Эти вопросы связаны: я должен ответить «125», потому что уверен, что этот ответ также соответствует тому, что я раньше имел в виду (т.е. действию «плюс»). Если есть факт, свидетельствующий о том, что я имею в виду то же, что и раньше, пользуясь знаком "+", то он может быть причиной моей уверенности в ответе «125». Иначе – мой ответ случаен, т.е. не может быть подведен под какое-то определенное правило или, что то же самое, может быть подведен под любое правило.

При этом скептик не оспаривает теперешней нашей уверенности в применении того или иного правила, в легитимности того или иного ответа, он согласен, что в соответствии с нашими теперешними правилами «68 + 57» означает 125; шире – он не оспаривает теперешних правил того языка, на котором мы с ним дискутируем: он сам говорит на этом же языке; он только оспаривает, что мое теперешнее использование языка совпадает с моим прошлыми его использованием, что теперь я подтверждаю мои прошлые лингвистические намерения. Проблема не в том, «Как я знаю, что 68 плюс 57 есть 125?» – на это можно ответить, произведя вычисление, – а в том, "Как я знаю, что «68 плюс 57» в согласии с тем, что я имел в виду под «плюсом» в прошлом, должно означать 125?". Если слово «плюс», как я использовал его в прошлом, означало функцию квус, а не плюс, тогда моя прошлая интенция была такой, что на вопрос «Сколько будет 68 плюс 57?», я должен был бы ответить "5". Имея в своем прошлом конечное число вычислений, относительно которых я полагаю, что, делая их, я применял правило сложения, но ничто не мешает нам предположить, что «на самом деле» я следовал в этих случаях правилу «квожения», причем различия между применением правил сложения и квожения не были заметны в прошлом – в том, что касается произведенных в прошлом вычислений, оба этих правила совпадают, – но различие между ними может состоять как раз в том, что сложение требует ответить 125 на известный вопрос, а квожение – 5. Поскольку я не могу сказать точно, какое правило из этих двух я действительно применял в прошлом, хотя думал, что применяю правило сложения, я не могу быть уверен, что в новом случае вычисления ответ 125 предпочтительнее, чем 5; вернее, учитывая специфику скептического поведения скептика Крипке, будучи уверен, что сейчас я должен ответить 125, поскольку сейчас-то я применяю правило сложения, я никак не могу обосновать свою уверенность в том, что в прошлом я тоже применял правило сложения, а не квожения. С другой стороны, этот скептицизм является и скептицизмом в отношении теперешнего использования правил, поскольку никакого факта из моего связанного с вычислениями прошлого не подсказывает мне, что ответ на теперешний вопрос должен быть 125, а не 5 – подобно примеру Витгенштейна «Как я знаю, что этот цвет „красный“?» (Замечания по основаниям математики, ч.1, § 3) или примеру Нельсона Гудмена с применением термина «green», под которым в прошлом он мог постоянно понимать то, что соответствует термину «grue»311.

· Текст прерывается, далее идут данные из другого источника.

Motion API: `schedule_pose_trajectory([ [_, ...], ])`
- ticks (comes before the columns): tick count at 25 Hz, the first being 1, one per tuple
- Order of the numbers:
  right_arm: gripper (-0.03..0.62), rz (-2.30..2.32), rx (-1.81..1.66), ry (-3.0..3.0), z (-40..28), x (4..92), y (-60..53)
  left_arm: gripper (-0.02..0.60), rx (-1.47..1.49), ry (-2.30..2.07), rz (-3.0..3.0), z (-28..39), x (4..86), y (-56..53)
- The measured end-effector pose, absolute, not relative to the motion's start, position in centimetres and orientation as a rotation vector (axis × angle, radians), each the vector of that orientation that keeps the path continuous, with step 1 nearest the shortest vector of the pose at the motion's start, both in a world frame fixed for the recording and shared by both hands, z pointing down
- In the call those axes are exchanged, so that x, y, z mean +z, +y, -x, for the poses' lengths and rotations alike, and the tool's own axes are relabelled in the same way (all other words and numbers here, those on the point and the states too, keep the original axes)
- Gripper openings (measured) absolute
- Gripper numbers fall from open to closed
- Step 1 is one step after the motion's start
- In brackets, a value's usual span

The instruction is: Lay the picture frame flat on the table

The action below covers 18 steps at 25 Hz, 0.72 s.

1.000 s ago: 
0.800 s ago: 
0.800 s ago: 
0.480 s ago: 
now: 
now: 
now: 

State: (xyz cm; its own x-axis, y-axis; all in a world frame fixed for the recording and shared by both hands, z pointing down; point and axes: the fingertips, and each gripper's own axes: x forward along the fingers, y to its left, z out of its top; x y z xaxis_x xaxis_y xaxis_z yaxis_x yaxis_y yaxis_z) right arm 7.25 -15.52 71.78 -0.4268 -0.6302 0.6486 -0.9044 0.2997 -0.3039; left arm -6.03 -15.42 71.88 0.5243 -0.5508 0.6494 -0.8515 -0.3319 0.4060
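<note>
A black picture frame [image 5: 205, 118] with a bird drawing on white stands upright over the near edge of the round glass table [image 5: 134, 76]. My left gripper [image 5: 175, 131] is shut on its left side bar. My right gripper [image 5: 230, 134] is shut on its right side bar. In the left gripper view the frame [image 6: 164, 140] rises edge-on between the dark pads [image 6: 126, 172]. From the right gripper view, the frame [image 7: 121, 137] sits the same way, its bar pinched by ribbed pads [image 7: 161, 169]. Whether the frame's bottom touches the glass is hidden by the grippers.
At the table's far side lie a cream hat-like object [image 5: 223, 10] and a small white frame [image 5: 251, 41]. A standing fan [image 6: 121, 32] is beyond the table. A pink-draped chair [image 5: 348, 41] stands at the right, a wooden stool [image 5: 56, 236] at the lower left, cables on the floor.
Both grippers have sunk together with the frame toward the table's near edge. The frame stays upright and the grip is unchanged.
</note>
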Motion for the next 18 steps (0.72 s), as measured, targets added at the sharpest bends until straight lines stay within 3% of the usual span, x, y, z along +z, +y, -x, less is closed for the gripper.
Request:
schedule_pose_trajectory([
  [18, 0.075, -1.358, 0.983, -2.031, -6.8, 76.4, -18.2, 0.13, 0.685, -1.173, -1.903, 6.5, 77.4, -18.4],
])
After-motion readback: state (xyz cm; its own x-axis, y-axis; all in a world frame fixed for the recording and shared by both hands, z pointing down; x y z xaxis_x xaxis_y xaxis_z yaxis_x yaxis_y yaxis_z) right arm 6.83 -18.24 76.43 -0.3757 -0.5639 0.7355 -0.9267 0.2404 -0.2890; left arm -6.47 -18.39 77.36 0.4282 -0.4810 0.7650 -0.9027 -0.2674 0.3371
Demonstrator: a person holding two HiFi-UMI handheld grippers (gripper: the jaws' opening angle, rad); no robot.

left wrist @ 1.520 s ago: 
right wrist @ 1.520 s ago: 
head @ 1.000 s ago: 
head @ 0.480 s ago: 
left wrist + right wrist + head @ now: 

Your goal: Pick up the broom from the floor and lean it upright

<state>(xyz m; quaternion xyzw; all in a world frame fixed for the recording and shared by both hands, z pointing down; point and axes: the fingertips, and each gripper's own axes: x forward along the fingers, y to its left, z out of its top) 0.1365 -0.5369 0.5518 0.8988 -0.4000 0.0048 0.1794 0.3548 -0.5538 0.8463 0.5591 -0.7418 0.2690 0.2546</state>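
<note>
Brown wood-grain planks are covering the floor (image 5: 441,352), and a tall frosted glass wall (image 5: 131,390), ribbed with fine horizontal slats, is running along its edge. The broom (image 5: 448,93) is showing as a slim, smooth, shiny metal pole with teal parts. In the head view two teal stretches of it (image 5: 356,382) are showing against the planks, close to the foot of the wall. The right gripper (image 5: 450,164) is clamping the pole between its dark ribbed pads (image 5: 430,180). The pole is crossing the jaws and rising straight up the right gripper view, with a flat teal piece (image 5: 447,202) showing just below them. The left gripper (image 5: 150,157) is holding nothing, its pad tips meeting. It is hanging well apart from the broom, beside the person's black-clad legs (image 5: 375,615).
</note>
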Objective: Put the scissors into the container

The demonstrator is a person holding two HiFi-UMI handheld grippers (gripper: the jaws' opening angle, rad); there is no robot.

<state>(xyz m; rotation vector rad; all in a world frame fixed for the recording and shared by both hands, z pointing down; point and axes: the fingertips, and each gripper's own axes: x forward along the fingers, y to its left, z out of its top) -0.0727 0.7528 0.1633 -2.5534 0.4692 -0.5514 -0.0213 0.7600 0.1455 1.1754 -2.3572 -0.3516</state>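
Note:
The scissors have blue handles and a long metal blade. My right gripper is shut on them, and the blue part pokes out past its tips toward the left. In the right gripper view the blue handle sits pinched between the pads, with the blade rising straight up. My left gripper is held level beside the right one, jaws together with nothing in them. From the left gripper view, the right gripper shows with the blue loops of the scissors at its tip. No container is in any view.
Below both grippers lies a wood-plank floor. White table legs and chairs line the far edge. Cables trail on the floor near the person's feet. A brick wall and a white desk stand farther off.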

Возможно следующее возражение: "я не необоснованно даю ответ 125, поскольку, прежде чем дать его, я выполняю некоторый усвоенный алгоритм – я вычисляю ответ". Однако, развивая свое сомнение, скептик может спросить, «Что свидетельствует мне о том, что прежде я считал, а не квитал – т.е. что я под правилами „счета“ не мыслил на самом деле „квета“, где „квитать“ значит то же самое, что и считать, за исключением случая „68 + 57“, где „квитать“ подразумевает вместо сложения использовать квожение…» И так далее – каждое правило языка, ссылкой на которое мы пытались бы подтвердить применение того или иного правила в прошлом, само подвержено попаданию в круг скептической аргументации ad infinitum.